Fusão de estrelas de nêutrons são detectadas pela primeira vez

iniciando uma nova era na pesquisa espacial

Créditos: ESO

O Observatório Europeu do Sul (ESO) fez nesta segunda (16) o anúncio sobre a detecção de efeitos incríveis da fusão de estrelas de nêutrons, as kilonovas. Esta fusão gerou ondas gravitacionais, detectadas através de trabalho em conjunto com vários pesquisadores ao redor do mundo. Houve também a detecção de radiação eletromagnética (luz) em várias faixas e a dispersão de átomos de ouro e platina.

As kilonovas foram previstas há bastante tempo e agora o trabalho colaborativo do ESO com o Laser Interferometer Gravitacional-Wave Observatory (LIGO) e com o Interferômetro Virgo na Itália conseguiram detectar as ondas gravitacionais deste choque sem precedentes. Estas ondas receberam o nome de GW170817 e foram detectadas em 17 de agosto de 2017. Praticamente ao mesmo tempo, pesquisadores do Fermi Gamma-ray Space Telescope da NASA e o Internacional Gamma Ray Astrophysics Laboratory (INTEGRAL) da ESA detectaram uma forte explosão de raios gama. Estudos posteriores mostraram que tudo havia vindo do mesmo local do céu na mesma hora, sendo um produto de um grande choque formador de kilonova.

“Há aquelas ocasiões raras em que um cientista se depara com a oportunidade de testemunhar uma nova era se iniciando”, disse Elena Pian, astrônoma e principal autora de um dos artigos do trabalho publicados na Nature. “Esta é uma das ocasiões!”.

As kilonovas são tanto as fusões entre duas estrelas de nêutrons como a fusão entre uma estrela de nêutron e um buraco negro.

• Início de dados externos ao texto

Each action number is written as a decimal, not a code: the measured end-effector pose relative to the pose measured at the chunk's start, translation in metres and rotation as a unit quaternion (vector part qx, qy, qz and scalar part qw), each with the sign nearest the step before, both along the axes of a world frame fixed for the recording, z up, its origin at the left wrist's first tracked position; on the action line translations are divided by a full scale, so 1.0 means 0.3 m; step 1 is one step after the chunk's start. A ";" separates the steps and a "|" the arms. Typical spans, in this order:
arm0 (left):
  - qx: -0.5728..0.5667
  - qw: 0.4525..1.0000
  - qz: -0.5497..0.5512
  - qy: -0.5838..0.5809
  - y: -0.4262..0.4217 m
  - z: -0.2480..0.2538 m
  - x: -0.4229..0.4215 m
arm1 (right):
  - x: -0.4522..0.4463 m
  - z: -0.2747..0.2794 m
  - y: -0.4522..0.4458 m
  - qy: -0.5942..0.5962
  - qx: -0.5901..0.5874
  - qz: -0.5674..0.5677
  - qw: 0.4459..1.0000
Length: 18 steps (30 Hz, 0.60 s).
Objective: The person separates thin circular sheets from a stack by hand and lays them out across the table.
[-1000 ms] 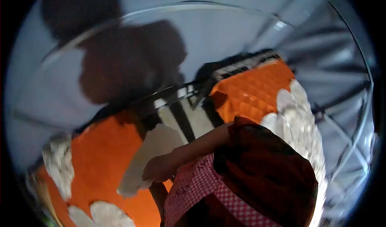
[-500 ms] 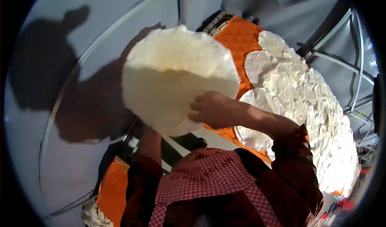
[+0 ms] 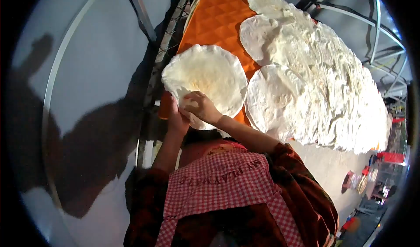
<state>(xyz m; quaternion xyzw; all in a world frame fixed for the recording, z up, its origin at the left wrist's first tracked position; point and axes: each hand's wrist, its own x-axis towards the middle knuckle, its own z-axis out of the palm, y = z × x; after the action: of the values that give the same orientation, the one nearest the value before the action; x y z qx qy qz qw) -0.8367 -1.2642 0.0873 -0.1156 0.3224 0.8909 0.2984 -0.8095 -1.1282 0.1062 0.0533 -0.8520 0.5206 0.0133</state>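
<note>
A round, thin white sheet of dough [image 3: 210,72] lies mostly over the orange quilted cloth [image 3: 218,15], its near edge in my hands. My left hand [image 3: 177,118] is at its lower left edge, fingers pressed against the rim. Beside it, my right hand [image 3: 201,108] is closed on the sheet's near part, with fingertips bent down onto the surface. Right of the sheet, another round white sheet [image 3: 273,100] rests at the border of a large spread of overlapping white sheets [image 3: 323,85].
A grey wall with a curved metal pole [image 3: 65,50] stands at the left, carrying dark shadows. Metal frame bars [image 3: 376,26] cross the upper right. Along the cloth's left side runs a dark lattice edge [image 3: 168,39]. Red items [image 3: 391,157] lie far right.
The view has swung right. The round sheet, held up in front of the grey wall half a second ago, is now down at the orange cloth. Both hands have come together at its near edge.
</note>
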 end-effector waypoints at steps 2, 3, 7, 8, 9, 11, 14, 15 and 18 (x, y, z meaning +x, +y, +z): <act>0.034 0.999 -0.035 0.011 -0.022 -0.003 -0.010 | -0.007 -0.012 -0.009 0.018 0.018 -0.005 1.000; 0.021 0.998 -0.045 0.029 -0.034 0.015 -0.012 | -0.002 -0.028 -0.020 0.034 0.024 -0.032 0.999; 0.048 0.993 -0.097 0.036 -0.079 0.056 -0.032 | 0.002 0.000 -0.112 0.086 0.178 -0.136 0.971; 0.077 0.990 -0.113 0.022 -0.076 0.052 -0.041 | -0.015 0.025 -0.106 0.025 0.180 -0.120 0.976; 0.118 0.984 -0.133 0.001 -0.086 0.015 -0.056 | -0.055 0.049 -0.081 -0.034 0.181 -0.103 0.977; 0.122 0.981 -0.150 -0.029 -0.110 -0.054 -0.066 | -0.173 0.053 -0.011 -0.130 0.229 -0.096 0.960; 0.090 0.984 -0.144 -0.060 -0.097 -0.006 -0.077 | -0.363 0.126 0.177 0.001 0.417 -0.074 0.906; 0.116 0.980 -0.146 -0.065 -0.097 -0.018 -0.084 | -0.369 0.390 0.181 0.021 0.413 -0.035 0.910; 0.194 0.967 -0.133 -0.095 -0.070 -0.036 -0.126 | -0.337 0.654 0.186 0.202 0.413 0.002 0.888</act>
<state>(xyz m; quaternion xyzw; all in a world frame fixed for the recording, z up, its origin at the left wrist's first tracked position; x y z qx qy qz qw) -0.8746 -1.2853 0.0766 -0.0960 0.1263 0.8736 0.4601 -0.9105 -1.0725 0.3022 0.1598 -0.9688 0.0995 0.1610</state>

Como resultado, causa uma explosão de raios gama de curta duração e ondas gravitacionais. Além disso, é responsável pelo decaimento de íons químicos e fonte predominante de elementos pesados no Universo como átomos de ouro e platina.

A detecção em questão é do choque entre duas estrelas de neutrôns. Após a fusão, houve uma forte erupção de elementos químicos pesados, que moviam-se a cerca de 1/5 da velocidade da luz.

As estimativas iniciais mostram que a GW170817 ocorreu a cerca de 130 milhões de anos-luz de distância da Terra. Esta é a detecção de ondas gravitacionais mais próxima de nós até agora. As kilonovas foram teorizadas há mais de 30 anos e esta é a primeira observação confirmada do fenômeno no espaço.

“Os dados que temos até agora ajustam muitíssimo bem à teoria. Trata-se de um triunfo para os teóricos, uma confirmação de que os eventos LIGO-Virgo são absolutamente reais e de uma conquista para o ESO, por ter conseguido juntar um conjunto tão surpreendente de dados obre kilonovas”, finaliza Stefano Cobino, autor principal de um dos artigos publicados na Nature.